What was the best part about how you fed your girls?  What was the worst?

At the beginning.....I am not sure...losing weight!? I think for me, just feeling successful, and like by BF I was making up for not having the vaginal delivery that I should have had that made me a "real woman." I know...that sounds f*cked. :) The worst was feeling trapped and helpless and like I was solely responsible  and if I took a break or chose to sleep or go for a walk, I was being a bad mom. "What if they need me!!??"

What myths about how you fed your child were the most hurtful?  What is your "truth" that counteracts those myths?

Hmmm....that they would get nipple confusion and not want to breastfeed (I dont know if that is a myth, but I was told there was no empirical evidence to support that...). That they would prefer formula over milk and refuse to nurse. My truths: It is my job to take care of my babies, and if they are hungry, I am obliged and entitled to feed them...whatever way I can. 

What would help you (or would have helped you) to feel supported/understood in your choices?

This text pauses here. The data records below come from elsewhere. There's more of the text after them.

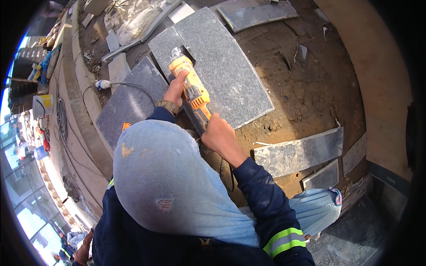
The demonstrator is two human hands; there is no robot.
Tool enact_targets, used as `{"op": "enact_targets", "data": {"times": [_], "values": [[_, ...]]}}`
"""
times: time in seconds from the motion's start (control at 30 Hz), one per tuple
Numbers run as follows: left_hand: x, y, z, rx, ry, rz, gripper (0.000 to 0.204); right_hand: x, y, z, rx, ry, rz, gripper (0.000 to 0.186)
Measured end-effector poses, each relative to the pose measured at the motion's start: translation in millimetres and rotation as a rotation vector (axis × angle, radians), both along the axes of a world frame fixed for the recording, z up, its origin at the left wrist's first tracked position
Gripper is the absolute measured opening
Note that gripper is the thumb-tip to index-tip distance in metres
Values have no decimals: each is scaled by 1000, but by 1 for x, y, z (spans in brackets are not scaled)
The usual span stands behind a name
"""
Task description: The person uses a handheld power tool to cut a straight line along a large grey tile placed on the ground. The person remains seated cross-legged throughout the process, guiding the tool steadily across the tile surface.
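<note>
Both my hands hold a yellow angle grinder (pixel 191 84) over a grey speckled stone slab (pixel 230 75). My left hand (pixel 175 88) wraps around its front body, close to the grinder head at the slab's left edge. Further back, my right hand (pixel 219 135) grips the rear handle. The disc itself is hidden under the guard. My bent knee in pale blue jeans (pixel 164 177) fills the lower middle of the view and hides the ground beneath the tool. A black cord hangs below my right wrist.
A second dark slab (pixel 128 104) lies left of the grinder, by a cable and white plug (pixel 103 84). Narrow stone strips (pixel 297 153) lie on brown dirt at the right. More slabs (pixel 255 13) and plastic sheeting sit at the top. A concrete kerb runs down the left.
</note>
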State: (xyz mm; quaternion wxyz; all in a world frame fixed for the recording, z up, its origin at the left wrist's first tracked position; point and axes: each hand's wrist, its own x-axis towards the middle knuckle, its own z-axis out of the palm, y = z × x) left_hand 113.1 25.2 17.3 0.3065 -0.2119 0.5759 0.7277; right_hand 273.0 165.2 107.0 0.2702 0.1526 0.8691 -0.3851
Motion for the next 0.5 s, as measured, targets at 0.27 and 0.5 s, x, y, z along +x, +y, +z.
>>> {"op": "enact_targets", "data": {"times": [0.27,0.5], "values": [[5,0,5,0,5,-3,48,2,0,7,17,-16,9,33],[9,2,8,20,9,3,47,7,2,10,26,0,20,35]]}}
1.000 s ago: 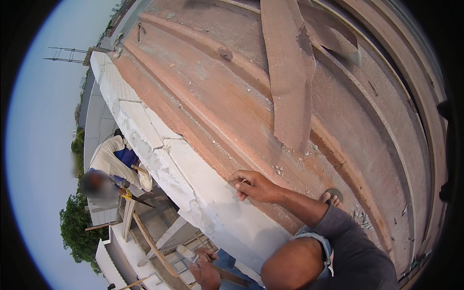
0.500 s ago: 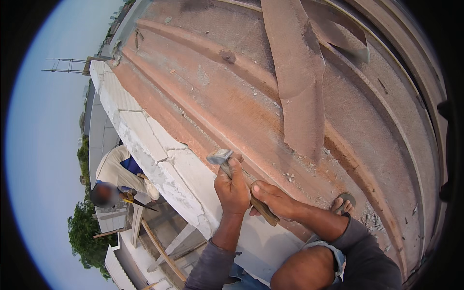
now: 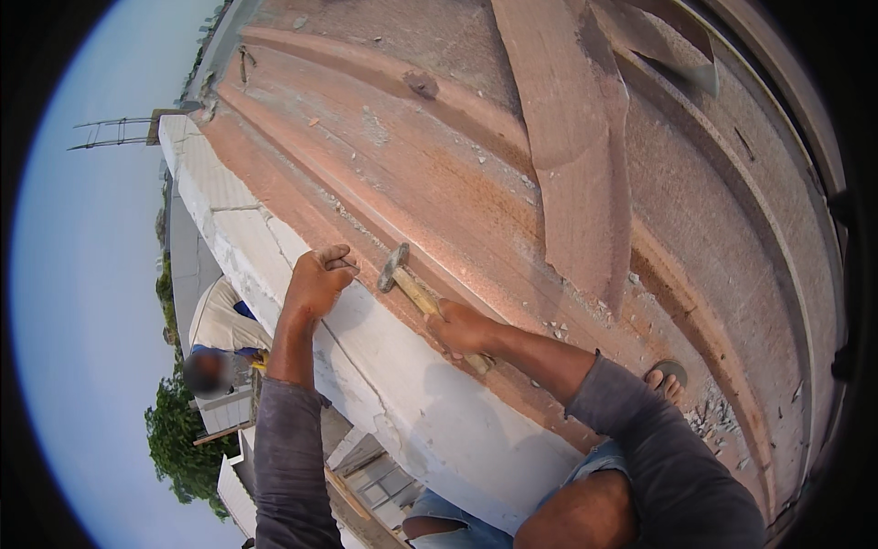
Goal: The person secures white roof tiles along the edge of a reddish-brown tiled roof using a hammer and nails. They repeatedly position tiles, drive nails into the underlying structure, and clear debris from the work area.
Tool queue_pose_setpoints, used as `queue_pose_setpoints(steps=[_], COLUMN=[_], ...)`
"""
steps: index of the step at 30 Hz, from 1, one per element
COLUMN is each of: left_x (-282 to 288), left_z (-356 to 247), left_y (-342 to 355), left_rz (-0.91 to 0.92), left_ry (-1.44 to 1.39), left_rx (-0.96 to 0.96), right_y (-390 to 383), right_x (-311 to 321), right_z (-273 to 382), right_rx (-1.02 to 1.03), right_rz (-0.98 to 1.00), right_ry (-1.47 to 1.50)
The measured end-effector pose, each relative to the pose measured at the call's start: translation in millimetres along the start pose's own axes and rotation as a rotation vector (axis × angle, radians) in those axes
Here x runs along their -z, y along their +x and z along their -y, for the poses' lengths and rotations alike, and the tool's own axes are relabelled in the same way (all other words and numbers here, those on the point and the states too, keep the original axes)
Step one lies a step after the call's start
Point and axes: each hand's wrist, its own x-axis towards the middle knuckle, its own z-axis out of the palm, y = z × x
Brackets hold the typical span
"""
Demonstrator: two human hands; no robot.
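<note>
My left hand (image 3: pixel 318 280) is a closed fist on the top edge of the white plastered parapet (image 3: pixel 412 403). It pinches a small dark metal piece (image 3: pixel 345 264) that I cannot identify. My right hand (image 3: pixel 460 328) grips the wooden handle of a hammer (image 3: pixel 409 285). The hammer's metal head (image 3: pixel 393 266) sits just right of the left fist, close to the small piece. Both hands are at the seam where the parapet meets the reddish stone surface (image 3: pixel 439 183).
A long pinkish stone slab (image 3: pixel 576 156) lies across the reddish surface. My sandalled foot (image 3: pixel 666 378) rests near loose stone chips (image 3: pixel 713 421). Below the parapet are another person (image 3: pixel 215 361), wooden poles (image 3: pixel 352 499) and trees (image 3: pixel 183 439). Open sky is on the left.
My left arm came up from below onto the parapet edge. The hammer now sits in my right hand, with its head beside the left fist. The view shifted slightly.
</note>
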Motion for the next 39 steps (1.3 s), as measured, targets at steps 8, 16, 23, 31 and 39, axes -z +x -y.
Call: queue_pose_setpoints(steps=[8, 16, 23, 31, 39], left_x=[-33.5, -34.2, -29.9, -41.3, -33.7], left_z=[33.2, 46.6, 43.3, 44.1, 49.7], left_y=[55.8, 60.4, 55.0, 61.9, 64.9], left_rz=[0.026, 0.183, 0.214, 0.224, 0.215], left_ry=[0.689, 0.811, 0.853, 0.965, 0.834], left_rx=[-0.235, -0.202, -0.27, -0.273, -0.273], right_y=[6.3, 12.0, 3.3, -19.4, -16.8], right_x=[-12.2, -10.8, -10.5, -13.6, -12.1], right_z=[-19.3, -31.6, -23.0, -22.8, -25.6], right_rx=[0.018, 0.057, -0.017, -0.046, 0.029], right_rz=[-0.052, -0.06, -0.038, -0.031, -0.053], right_ry=[-0.079, -0.024, 0.008, 0.029, -0.17])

More general and widespread acceptance of supplemental feeding. I felt like if I couldn't do it instantaneously, I was a fraud and a failure. I would like to think I would have put less pressure on myself and accepted more help. We would have all been happier.

I totally agree with that!  I think a lot of non-mums and mothers who didn't have trouble with supply when they began breastfeeding don't realize that it's not as easy for everyone.  It's not their fault, though, as I feel there's a lot of information out there really hammering away that breast is the most natural and easiest way to feed.  When it works, it is, but when it doesn't, all that information just makes mum feel like they've failed!

But anyway, back to the interview. :)  Think ten, twenty years into the future.  If you could give your grown child one message about how you chose to feed him/her, what would it be?

I would tell them that I wanted what I felt was the very best I could give them and I worked very very hard to do so, but that I wish I had been more relaxed about it and patient and kind to myself, and that I was lucky that my efforts paid off, but I could have done things in a gentler way. 

What could I have done to better support you in your feeding journey? 

Honestly, I don't know that anybody could have done anything differently for me, except to constantly remind me that In was doing a great job and my babies were heatlhy and happy. :)

Your babies ARE happy and healthy and you ARE doing a great job!  :)  Thanks, Candace!

I know it's kind of funny because in those early days (or even still, for me, now at 7 months) sometimes no matter how much people remind you how amazingly awesome your baby is and tell you you're doing a wonderful job as a mum, it's hard to really internalize that.  And I think that's why this "I Support You" project is so important.  Because we, as mums, are hard enough on ourselves.  It makes it quadruply difficult when there's all sorts of judgement out there even from (or especially from?) other mums.  

So, I hope now that this discussion is coming out, that we can all work to support each other!  Because, as all of us mums now know, motherhood is hard...too hard to go it alone.  So, to Candace, and to all you other mothers out there, I Support You!